*Aim of the exercise:* Check every line of the data below for the string "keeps", and copy the ones that hold it.

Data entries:
========================================
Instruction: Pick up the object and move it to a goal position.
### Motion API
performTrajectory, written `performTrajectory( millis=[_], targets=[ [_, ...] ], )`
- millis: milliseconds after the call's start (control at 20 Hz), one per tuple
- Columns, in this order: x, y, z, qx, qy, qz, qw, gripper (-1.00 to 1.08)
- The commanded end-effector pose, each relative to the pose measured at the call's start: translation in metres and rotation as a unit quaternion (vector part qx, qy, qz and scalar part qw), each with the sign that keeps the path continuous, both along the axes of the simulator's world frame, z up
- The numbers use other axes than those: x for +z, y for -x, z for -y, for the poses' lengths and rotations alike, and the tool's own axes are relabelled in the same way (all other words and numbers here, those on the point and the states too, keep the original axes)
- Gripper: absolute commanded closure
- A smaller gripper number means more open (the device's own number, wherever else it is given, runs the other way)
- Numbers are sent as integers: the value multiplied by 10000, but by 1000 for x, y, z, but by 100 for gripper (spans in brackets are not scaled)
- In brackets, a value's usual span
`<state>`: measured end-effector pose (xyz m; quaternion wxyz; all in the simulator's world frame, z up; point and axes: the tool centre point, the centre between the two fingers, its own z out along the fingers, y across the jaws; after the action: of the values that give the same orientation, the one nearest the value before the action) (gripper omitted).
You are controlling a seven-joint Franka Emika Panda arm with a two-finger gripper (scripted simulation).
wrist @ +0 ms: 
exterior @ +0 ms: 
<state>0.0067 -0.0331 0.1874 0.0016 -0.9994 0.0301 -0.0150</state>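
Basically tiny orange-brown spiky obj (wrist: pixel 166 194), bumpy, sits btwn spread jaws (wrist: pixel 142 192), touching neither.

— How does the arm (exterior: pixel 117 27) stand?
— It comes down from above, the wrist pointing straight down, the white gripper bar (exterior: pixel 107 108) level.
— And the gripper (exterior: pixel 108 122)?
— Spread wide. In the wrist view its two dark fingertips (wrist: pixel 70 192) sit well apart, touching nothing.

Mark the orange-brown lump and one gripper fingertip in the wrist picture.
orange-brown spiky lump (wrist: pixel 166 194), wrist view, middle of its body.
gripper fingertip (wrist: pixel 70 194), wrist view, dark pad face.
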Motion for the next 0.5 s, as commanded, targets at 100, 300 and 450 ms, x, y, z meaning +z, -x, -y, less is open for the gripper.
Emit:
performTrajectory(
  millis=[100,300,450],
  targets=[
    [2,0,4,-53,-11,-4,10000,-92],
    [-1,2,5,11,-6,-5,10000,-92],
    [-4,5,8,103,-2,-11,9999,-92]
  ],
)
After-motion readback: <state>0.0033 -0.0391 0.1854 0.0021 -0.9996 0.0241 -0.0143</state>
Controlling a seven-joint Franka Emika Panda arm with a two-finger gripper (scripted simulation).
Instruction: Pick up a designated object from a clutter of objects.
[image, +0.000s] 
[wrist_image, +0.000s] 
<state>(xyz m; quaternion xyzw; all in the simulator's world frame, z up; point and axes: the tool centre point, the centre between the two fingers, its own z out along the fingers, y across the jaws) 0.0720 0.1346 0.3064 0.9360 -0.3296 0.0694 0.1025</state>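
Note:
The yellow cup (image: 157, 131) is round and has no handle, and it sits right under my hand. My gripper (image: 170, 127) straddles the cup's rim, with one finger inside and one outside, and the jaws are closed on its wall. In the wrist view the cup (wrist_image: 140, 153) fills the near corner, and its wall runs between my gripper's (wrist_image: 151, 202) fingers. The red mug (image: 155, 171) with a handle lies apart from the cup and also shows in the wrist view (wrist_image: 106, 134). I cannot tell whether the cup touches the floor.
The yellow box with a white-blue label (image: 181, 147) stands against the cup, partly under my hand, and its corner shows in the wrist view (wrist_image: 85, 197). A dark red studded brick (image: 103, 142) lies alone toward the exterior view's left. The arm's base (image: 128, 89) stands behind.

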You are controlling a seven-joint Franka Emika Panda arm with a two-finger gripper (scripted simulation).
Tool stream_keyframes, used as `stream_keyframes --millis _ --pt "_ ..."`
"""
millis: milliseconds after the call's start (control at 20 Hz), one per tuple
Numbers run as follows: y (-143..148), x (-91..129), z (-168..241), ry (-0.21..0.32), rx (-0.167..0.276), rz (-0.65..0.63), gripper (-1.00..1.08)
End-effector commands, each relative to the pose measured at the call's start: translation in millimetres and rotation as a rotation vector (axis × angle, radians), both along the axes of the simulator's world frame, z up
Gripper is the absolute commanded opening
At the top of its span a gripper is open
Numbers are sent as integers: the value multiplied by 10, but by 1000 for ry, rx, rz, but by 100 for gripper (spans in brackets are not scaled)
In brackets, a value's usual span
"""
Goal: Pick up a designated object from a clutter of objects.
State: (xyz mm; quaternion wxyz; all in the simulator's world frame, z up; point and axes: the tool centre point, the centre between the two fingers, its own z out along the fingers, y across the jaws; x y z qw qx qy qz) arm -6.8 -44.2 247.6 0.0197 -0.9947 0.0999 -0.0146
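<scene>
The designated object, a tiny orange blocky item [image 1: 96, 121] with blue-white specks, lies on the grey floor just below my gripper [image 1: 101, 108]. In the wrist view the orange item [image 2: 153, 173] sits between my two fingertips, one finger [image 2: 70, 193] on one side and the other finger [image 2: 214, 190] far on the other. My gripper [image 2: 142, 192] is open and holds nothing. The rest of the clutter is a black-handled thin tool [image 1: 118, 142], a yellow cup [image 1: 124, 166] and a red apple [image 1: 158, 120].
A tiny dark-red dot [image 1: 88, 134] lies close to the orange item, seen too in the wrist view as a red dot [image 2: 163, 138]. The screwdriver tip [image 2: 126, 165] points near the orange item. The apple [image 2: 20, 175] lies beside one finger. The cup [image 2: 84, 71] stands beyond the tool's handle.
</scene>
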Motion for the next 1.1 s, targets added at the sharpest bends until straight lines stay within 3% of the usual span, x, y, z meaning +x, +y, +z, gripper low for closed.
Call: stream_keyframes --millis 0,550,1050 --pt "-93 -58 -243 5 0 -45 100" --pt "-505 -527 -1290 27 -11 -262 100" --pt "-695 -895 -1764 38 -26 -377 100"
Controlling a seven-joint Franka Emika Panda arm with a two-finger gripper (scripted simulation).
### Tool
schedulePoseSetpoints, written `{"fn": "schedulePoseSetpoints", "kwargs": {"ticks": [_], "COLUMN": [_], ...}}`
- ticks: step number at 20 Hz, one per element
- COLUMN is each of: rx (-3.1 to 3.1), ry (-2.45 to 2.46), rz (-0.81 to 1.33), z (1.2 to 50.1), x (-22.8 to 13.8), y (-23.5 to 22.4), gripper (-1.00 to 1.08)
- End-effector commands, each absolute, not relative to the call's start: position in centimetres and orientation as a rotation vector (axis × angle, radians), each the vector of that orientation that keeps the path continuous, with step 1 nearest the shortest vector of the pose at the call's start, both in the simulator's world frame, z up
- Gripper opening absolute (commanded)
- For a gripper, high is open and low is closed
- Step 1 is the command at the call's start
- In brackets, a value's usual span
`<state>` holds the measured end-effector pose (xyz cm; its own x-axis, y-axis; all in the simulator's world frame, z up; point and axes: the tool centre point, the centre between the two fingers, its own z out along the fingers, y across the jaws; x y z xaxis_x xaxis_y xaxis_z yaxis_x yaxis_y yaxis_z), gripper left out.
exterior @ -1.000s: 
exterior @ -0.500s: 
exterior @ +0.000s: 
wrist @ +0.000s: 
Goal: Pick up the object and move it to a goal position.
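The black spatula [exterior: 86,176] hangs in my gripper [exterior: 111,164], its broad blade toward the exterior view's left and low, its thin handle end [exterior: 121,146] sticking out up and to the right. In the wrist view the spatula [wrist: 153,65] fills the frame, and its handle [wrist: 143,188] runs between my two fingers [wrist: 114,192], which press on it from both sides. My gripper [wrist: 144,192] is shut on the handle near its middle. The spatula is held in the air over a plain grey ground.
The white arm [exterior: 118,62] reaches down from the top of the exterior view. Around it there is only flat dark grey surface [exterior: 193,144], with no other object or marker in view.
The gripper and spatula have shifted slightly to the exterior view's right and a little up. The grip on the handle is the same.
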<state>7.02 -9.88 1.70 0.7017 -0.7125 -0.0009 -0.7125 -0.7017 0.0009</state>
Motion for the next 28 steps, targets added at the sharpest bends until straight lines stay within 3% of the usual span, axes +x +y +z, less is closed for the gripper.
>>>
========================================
*Exercise response:*
- The commanded end-effector pose, each relative to the pose measured at the call's start: translation in metres and rotation as a unit quaternion (vector part qx, qy, qz and scalar part qw), each with the sign that keeps the path continuous, both along the axes of the simulator's world frame, z up
- End-effector commands, each absolute, not relative to the call's start: position in centimetres and orientation as a rotation vector (axis × angle, radians), each the vector of that orientation that keeps the path continuous, with step 1 nearest the shortest vector of the pose at the call's start, both in the simulator's world frame, z up

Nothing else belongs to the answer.